According to the OLLU website, more than 95% of its students receive some form of financial aid. Compared to UT Austin’s data, it only offers a 50% reduction rate on tuition for students who are Texas residents and a 25% reduction for non-resident students.
“You know, what if I leave, something happens and I’m not here because I’m the only kid here,” Torres said. “I don’t want anything to happen and then I have to rush back but I don’t drive. It’s situations like that that scare me so much.”
Despite her fears, Torres decided to attend the University of Texas at Austin.
With plans to open back up in the fall, Torres worries about the social distancing protocols and the risk it would be to be on campus. UT Austin has made plans for students to come back in the fall with masks mandatory and 40% capacity for classrooms but for Torres there are still concerns that it isn’t enough to keep students safe, especially with dorm rooms planning to open again and students still having to walk around close together.
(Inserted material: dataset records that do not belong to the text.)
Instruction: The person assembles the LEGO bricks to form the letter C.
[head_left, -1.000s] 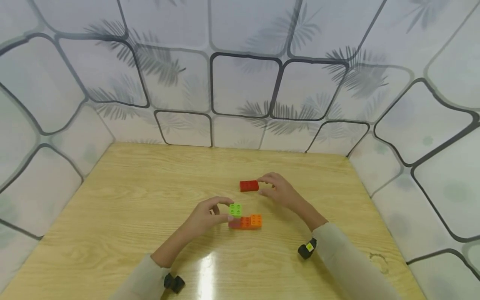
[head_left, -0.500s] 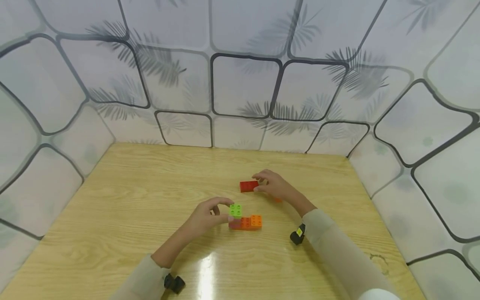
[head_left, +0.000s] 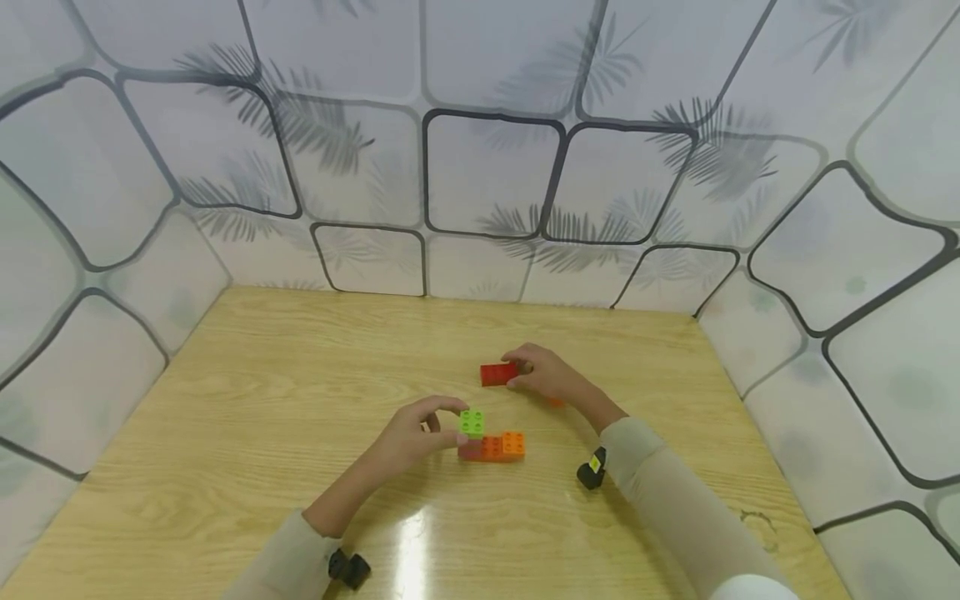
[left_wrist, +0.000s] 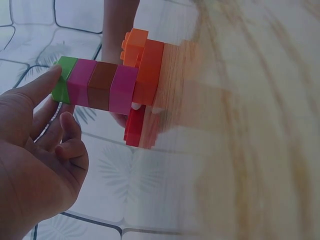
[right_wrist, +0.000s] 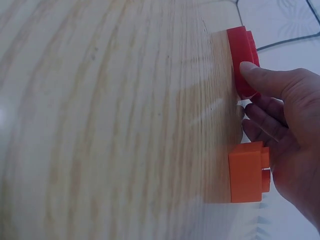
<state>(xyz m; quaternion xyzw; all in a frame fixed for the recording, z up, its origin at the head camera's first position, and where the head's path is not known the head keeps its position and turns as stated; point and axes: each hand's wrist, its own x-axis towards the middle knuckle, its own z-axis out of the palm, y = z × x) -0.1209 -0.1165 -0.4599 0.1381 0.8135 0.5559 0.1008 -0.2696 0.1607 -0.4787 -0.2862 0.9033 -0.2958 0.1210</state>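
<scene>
Thumb and index finger of my left hand pinch the green brick at the top of a short tower. Below it in the left wrist view come a pink brick, a brown brick and a second pink brick. This tower stands on one end of a long red-orange brick, whose other end carries a small orange brick. Further back, my right hand grips the right end of a flat red brick, thumb on its near side in the right wrist view.
A loose orange brick stands on the wooden table beneath my right hand, mostly hidden in the head view. Patterned white walls enclose the table at the back and sides.
My right hand has moved left onto the red brick's end and closed on it, and the loose orange brick has come partly into view. My left hand has stayed at the green brick.
</scene>
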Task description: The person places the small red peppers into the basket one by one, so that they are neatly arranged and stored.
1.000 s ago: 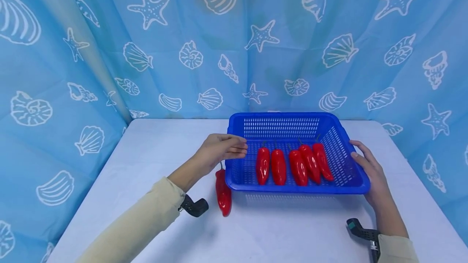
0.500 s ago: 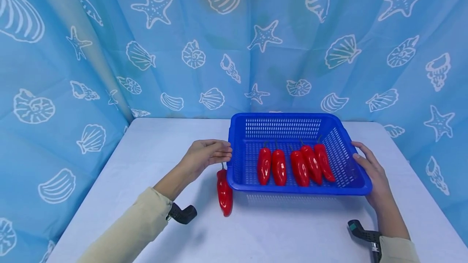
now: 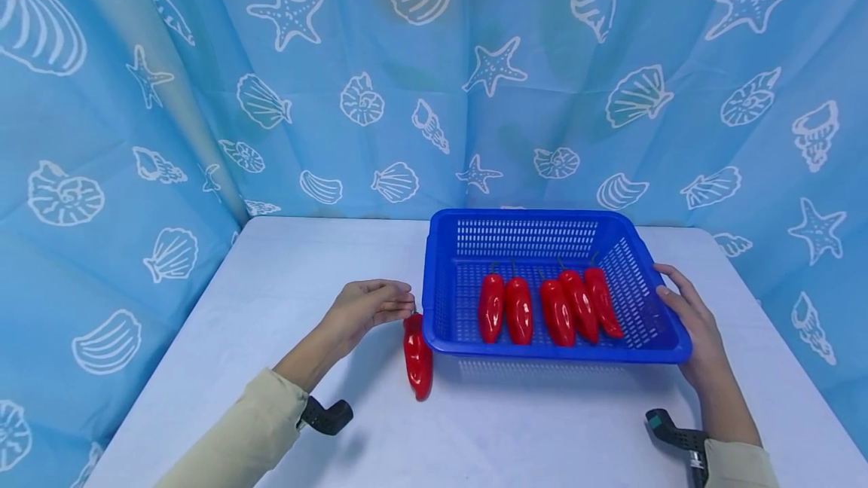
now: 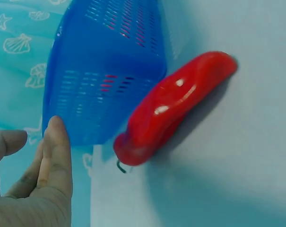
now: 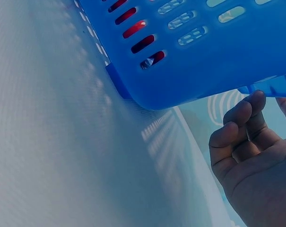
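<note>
A glossy red pepper [image 3: 417, 356] with a short green stem lies on the white table, just left of a blue plastic basket [image 3: 563, 351]. My left hand [image 3: 369, 307] hovers at its stem end with fingers loosely extended; in the left wrist view, a gap shows between the fingers [image 4: 57, 156] and the pepper [image 4: 173, 104]. Several more red peppers [image 3: 518, 311] lie side by side inside the basket. At the basket's right side, my right hand [image 3: 695, 326] holds the rim, its fingers [image 5: 225, 135] curled under it in the right wrist view.
The white tabletop [image 3: 515, 435] extends in front of the basket and to its left. A blue curtain [image 3: 434, 81] with white shell and starfish prints hangs behind and along both sides.
My left hand has moved back from over the basket's left rim, left and toward me, down to the loose pepper's stem end. The right hand stays on the basket.
</note>
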Demonstrator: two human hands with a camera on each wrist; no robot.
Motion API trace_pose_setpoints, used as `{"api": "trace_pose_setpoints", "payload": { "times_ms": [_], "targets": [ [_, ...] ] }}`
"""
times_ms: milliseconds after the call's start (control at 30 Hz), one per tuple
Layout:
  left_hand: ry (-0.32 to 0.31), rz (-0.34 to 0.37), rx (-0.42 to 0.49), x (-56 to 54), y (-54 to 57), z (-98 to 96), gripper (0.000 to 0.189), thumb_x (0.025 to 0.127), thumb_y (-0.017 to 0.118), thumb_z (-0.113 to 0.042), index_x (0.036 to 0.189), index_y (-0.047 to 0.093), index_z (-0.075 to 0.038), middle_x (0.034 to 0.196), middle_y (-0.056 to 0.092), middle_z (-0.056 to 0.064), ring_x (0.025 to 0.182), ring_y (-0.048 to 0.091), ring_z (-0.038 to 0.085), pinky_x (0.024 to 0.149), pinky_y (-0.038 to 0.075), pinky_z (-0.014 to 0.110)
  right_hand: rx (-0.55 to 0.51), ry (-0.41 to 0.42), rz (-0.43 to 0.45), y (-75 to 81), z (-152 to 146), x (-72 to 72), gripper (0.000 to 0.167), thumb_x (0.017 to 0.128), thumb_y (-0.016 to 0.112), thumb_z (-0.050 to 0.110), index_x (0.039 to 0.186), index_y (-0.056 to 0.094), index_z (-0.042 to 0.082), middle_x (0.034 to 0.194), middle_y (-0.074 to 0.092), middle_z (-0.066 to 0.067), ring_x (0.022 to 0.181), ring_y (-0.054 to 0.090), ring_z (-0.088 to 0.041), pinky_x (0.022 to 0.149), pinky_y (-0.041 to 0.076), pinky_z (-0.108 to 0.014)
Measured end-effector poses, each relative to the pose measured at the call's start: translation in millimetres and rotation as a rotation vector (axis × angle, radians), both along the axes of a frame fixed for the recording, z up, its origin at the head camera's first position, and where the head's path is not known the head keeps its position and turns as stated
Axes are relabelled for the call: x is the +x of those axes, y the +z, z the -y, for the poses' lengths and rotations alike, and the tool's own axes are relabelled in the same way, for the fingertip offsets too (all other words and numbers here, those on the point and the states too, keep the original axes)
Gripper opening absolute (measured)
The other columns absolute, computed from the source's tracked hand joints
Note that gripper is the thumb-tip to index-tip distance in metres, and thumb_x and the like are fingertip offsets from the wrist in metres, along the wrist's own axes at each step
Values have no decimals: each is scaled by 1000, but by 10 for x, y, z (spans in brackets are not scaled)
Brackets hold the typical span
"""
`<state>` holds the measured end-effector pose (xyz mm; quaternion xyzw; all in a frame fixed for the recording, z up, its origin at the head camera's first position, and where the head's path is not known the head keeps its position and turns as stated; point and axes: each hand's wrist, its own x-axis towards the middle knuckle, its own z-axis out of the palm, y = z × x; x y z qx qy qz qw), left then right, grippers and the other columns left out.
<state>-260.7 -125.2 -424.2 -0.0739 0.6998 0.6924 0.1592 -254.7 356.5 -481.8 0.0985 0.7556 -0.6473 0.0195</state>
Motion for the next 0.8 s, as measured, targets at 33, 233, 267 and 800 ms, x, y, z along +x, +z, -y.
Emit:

“I’m scared because I get sick really easily,” she said. “I’m just scared to go to the school, you know, and be around so many people. That’s what worries me.”
Navigating through life amidst a pandemic has caused questions to be raised and stress levels to be high for the girls, but they were determined to follow their dreams of continuing their education.
Despite grappling with the idea of even attending a university at all and instead spending the upcoming year working to save up money, Ximenez, with the guidance from her mother, decided she’d pursue her passion for education.
Luckily for Ximenez, with some scholarships and financial aid from Texas A&M University San Antonio, she would have enough to attend the school without having to take out loans or pay out of pocket allowing her to make her dream a reality.
In all the challenges and uncertainties Ximenez faced, one thing remained clear: her passion for education and wanting to become a teacher was not going anywhere.
“I just felt kind of rushed to figure out a decision of staying at home,” Ximenez said. Her decision to be an elementary school teacher was something the pandemic was not going to change.
She said seeing the countless videos of teachers in quarantine doing the most for their students inspired her even more to become a teacher. The video in particular was a teacher turning her students drawings into stuffed animals, which only motivated Ximenez.
“I don’t think the pandemic really had me change,” she said. “If anything, I saw what teachers were really trying to do for their students and trying to change their style to help their students more. That’s the kind of teacher I want to be.”
Although, for Torres, attending her dream university scares her, she said her desire to work with kids as a Speech, Language, and Pathology major would make her a lot happier than staying home.
“This has been my dream since literally middle school. I have to do it,” Torres said. “I’m not going to back out and then just not go. I just have to go.”
The pandemic has caused Torres to rethink plenty about her future. However, not all pandemic-induced pondering has been worrisome for Torres. In fact, the pandemic has actually inspired Torres to think about switching majors.
“(With the pandemic) I realized how important vaccines or anything to do with science,” she said. “So I’m kind of thinking about studying biology or Speech, Language Pathology.”
Torres mentioned to be part of the Class of 2020 is almost like being part of a club. A club where no one else besides graduating seniors would know what it’s like to be a part of. A club with strict rules to follow like staying six-feet apart and shutting down events.
For the class of 2020, the COVID-19 club has been, in their own words, stressful, hopeful and even memorable, especially for these seniors but as they graduated on June 9, they each will continue their education and help change the world.